### Your assignment
If an entry holds a picture, leave the picture out and copy the rest exactly.

Start of Dataset extract

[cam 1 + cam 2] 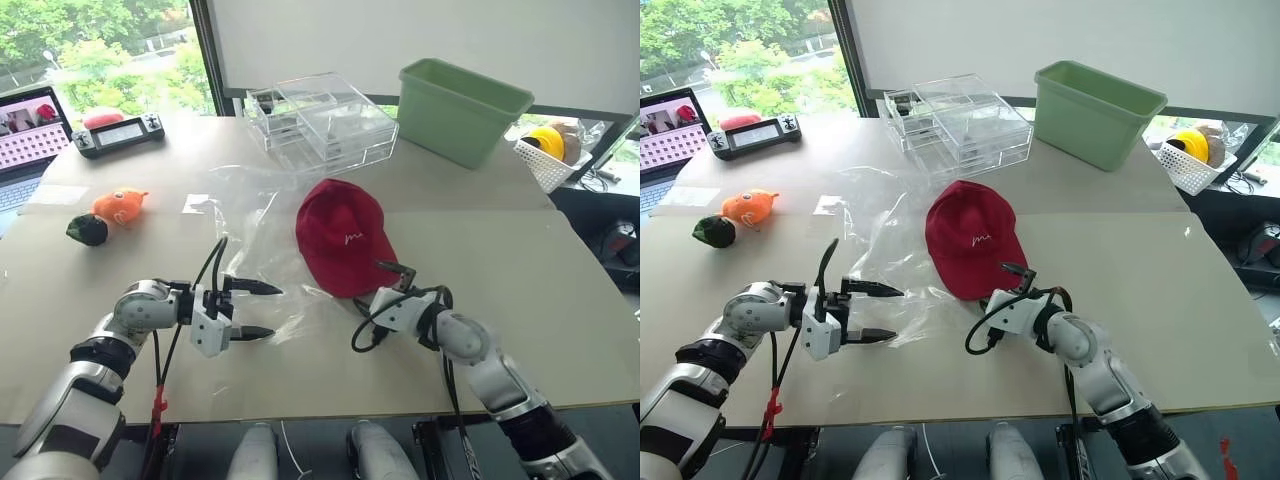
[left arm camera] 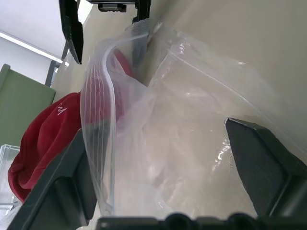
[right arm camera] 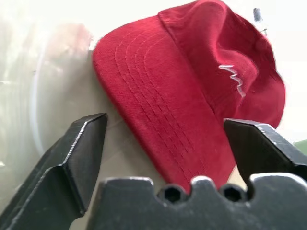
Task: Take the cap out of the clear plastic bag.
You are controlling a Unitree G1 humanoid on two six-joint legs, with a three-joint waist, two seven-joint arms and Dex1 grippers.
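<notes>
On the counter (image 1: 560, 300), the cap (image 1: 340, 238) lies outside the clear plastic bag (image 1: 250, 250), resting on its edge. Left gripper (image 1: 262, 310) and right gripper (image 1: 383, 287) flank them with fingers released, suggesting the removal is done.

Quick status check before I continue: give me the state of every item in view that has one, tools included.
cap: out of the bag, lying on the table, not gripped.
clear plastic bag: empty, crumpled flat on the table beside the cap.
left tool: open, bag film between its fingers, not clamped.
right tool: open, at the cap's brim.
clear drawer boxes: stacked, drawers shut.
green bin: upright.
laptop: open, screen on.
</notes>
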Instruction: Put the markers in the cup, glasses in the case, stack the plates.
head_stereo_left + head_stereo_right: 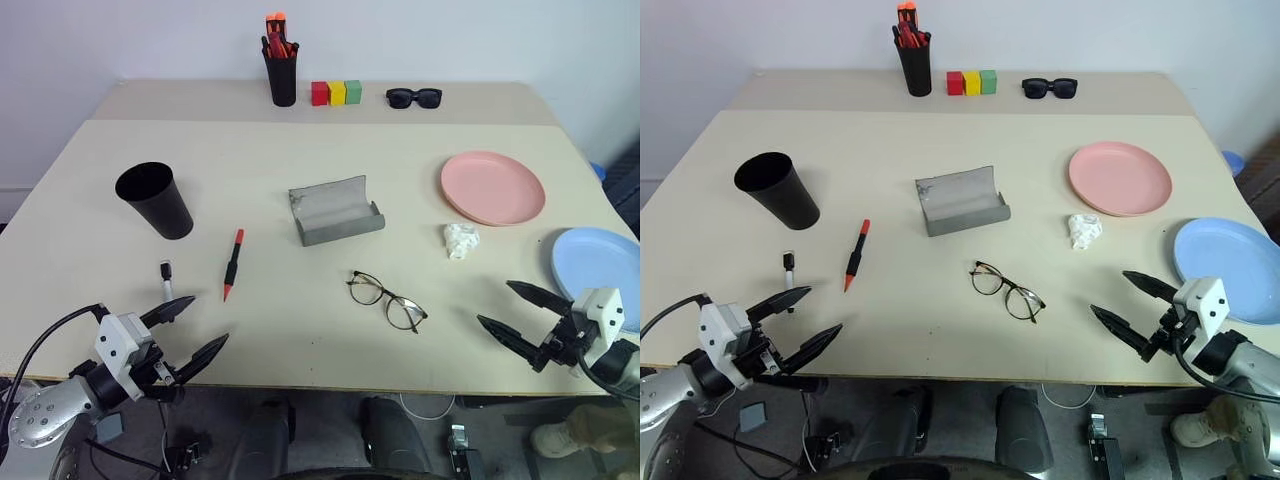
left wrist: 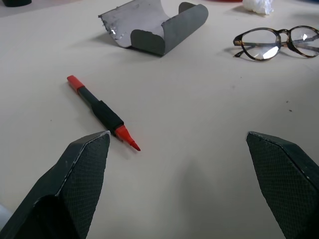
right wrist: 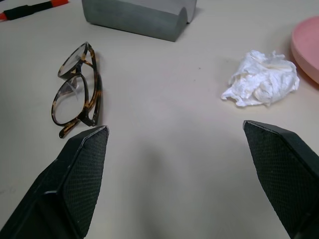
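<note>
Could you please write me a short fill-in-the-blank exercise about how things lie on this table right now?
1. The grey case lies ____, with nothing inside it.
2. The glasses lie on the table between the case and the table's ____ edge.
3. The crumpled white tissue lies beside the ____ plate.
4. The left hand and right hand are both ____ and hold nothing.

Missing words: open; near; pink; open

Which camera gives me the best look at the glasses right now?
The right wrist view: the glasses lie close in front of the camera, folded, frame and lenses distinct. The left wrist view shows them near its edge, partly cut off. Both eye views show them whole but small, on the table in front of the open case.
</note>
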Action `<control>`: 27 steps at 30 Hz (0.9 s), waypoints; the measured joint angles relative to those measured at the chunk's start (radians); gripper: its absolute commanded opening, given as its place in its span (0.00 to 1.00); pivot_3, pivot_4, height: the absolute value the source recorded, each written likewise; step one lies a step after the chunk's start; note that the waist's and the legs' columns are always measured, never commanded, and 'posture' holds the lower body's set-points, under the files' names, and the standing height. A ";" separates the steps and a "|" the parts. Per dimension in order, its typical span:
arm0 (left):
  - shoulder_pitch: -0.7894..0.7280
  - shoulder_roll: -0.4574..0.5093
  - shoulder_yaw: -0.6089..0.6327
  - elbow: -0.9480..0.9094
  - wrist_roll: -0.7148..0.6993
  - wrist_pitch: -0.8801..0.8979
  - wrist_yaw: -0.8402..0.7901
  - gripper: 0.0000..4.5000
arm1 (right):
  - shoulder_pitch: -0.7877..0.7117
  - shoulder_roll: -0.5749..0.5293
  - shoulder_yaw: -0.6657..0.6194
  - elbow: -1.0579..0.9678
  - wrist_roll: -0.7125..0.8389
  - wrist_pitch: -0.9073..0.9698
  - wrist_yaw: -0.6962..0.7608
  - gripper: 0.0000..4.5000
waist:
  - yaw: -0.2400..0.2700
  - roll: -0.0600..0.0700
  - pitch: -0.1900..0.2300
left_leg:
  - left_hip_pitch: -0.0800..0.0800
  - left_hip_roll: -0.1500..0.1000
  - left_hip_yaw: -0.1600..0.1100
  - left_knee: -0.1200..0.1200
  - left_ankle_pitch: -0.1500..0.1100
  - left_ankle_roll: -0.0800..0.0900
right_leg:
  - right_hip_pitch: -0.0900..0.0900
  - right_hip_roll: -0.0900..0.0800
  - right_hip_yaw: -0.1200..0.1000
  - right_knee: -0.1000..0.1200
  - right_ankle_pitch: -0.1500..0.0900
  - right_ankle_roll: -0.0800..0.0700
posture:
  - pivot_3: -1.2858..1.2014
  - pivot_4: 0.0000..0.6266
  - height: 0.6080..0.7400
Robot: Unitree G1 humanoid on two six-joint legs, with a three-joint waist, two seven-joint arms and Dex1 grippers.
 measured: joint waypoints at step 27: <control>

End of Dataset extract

### Response box
[cam 1 + cam 2] 
[left arm camera] 
[right arm camera] 
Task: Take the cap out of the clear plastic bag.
You are controlling a Unitree G1 humanoid on two six-joint legs, with a three-joint waist, two seven-joint arms and Dex1 grippers.
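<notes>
On the counter (image 1: 560, 300), the cap (image 1: 340, 238) lies outside the clear plastic bag (image 1: 250, 250), resting on its edge. Left gripper (image 1: 262, 310) and right gripper (image 1: 383, 287) flank them with fingers released, suggesting the removal is done.

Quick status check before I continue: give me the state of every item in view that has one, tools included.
cap: out of the bag, lying on the table, not gripped.
clear plastic bag: empty, crumpled flat on the table beside the cap.
left tool: open, bag film between its fingers, not clamped.
right tool: open, at the cap's brim.
clear drawer boxes: stacked, drawers shut.
green bin: upright.
laptop: open, screen on.
</notes>
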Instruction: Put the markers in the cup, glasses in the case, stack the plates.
head_stereo_left + head_stereo_right: 
left wrist: 
right wrist: 
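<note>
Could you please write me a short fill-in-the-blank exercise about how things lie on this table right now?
1. The grey case lies ____, with nothing inside it.
2. The glasses lie on the table between the case and the table's ____ edge.
3. The crumpled white tissue lies beside the ____ plate.
4. The left hand and right hand are both ____ and hold nothing.

Missing words: open; near; pink; open

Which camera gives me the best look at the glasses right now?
The right wrist view: the glasses lie close in front of the camera, folded, frame and lenses distinct. The left wrist view shows them near its edge, partly cut off. Both eye views show them whole but small, on the table in front of the open case.
</note>
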Action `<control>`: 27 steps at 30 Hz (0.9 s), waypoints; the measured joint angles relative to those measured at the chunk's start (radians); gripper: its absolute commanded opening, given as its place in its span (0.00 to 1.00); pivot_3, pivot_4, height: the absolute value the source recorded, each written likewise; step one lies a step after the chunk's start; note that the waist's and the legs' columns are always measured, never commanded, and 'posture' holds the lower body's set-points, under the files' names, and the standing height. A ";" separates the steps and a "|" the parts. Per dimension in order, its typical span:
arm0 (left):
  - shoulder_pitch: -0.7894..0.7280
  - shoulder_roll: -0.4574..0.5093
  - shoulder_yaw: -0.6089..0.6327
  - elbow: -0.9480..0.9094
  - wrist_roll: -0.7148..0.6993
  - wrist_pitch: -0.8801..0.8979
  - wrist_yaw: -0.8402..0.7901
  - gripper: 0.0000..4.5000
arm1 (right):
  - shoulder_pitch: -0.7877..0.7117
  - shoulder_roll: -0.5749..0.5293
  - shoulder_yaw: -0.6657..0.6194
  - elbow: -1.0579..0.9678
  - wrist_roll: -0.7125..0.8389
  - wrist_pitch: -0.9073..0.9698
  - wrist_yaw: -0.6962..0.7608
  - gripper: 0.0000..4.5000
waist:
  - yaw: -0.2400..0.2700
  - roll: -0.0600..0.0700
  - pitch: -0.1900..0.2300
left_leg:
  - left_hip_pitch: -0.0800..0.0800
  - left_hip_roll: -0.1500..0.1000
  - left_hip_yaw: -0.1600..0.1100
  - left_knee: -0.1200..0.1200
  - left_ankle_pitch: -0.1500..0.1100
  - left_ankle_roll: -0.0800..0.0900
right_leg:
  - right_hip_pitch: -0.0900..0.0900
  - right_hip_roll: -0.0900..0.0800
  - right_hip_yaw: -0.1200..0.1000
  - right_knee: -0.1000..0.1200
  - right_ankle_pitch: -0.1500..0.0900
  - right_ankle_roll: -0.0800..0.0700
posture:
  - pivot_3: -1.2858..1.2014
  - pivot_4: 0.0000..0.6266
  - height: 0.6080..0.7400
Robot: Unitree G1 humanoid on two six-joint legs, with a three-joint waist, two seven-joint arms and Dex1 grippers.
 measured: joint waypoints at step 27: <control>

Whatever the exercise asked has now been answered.